## Saved data entries
※ ※ ※

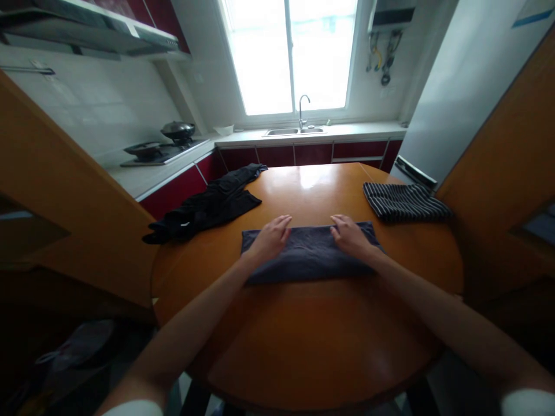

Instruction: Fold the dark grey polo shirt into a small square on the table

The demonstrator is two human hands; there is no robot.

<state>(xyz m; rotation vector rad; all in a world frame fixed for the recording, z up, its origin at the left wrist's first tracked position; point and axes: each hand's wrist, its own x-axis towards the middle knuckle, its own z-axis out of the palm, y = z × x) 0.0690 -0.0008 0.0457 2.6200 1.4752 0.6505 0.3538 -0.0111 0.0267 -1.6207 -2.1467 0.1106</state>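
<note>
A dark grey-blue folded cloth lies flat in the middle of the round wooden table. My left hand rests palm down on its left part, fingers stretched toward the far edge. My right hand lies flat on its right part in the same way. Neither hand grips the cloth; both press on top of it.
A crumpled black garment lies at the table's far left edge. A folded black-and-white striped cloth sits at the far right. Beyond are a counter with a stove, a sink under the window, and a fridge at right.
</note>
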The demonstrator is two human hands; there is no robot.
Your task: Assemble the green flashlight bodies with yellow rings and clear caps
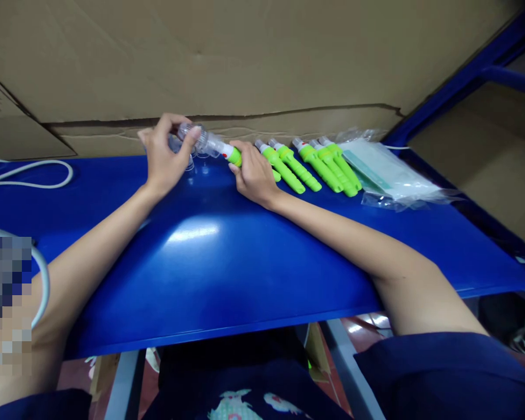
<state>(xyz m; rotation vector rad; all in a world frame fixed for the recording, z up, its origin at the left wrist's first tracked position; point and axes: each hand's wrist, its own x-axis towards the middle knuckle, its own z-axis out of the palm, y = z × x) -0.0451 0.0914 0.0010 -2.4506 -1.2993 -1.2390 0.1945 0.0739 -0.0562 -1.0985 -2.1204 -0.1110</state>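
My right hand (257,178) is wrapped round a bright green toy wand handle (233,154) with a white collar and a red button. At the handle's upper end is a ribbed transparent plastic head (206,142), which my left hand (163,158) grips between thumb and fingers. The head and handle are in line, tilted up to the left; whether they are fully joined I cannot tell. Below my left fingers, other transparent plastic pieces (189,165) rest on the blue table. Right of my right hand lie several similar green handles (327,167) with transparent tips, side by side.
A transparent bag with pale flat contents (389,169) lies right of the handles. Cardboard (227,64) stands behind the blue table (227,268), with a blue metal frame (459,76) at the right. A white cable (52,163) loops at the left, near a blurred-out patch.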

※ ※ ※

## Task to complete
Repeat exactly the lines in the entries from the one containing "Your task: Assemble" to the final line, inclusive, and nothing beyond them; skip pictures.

## Response area
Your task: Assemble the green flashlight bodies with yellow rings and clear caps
<state>(xyz m; rotation vector rad; all in a world frame fixed for the recording, z up, its origin at the left wrist's first tracked position; point and axes: each hand's wrist, its own x-axis towards the middle knuckle, its own z-axis out of the palm, y = z × x) -0.0451 0.0914 0.0010 -2.4506 -1.2993 -1.2390 0.1945 0.0739 -0.0562 -1.0985 -2.1204 -0.1110</state>
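My right hand (257,178) is wrapped round a bright green toy wand handle (233,154) with a white collar and a red button. At the handle's upper end is a ribbed transparent plastic head (206,142), which my left hand (163,158) grips between thumb and fingers. The head and handle are in line, tilted up to the left; whether they are fully joined I cannot tell. Below my left fingers, other transparent plastic pieces (189,165) rest on the blue table. Right of my right hand lie several similar green handles (327,167) with transparent tips, side by side.
A transparent bag with pale flat contents (389,169) lies right of the handles. Cardboard (227,64) stands behind the blue table (227,268), with a blue metal frame (459,76) at the right. A white cable (52,163) loops at the left, near a blurred-out patch.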

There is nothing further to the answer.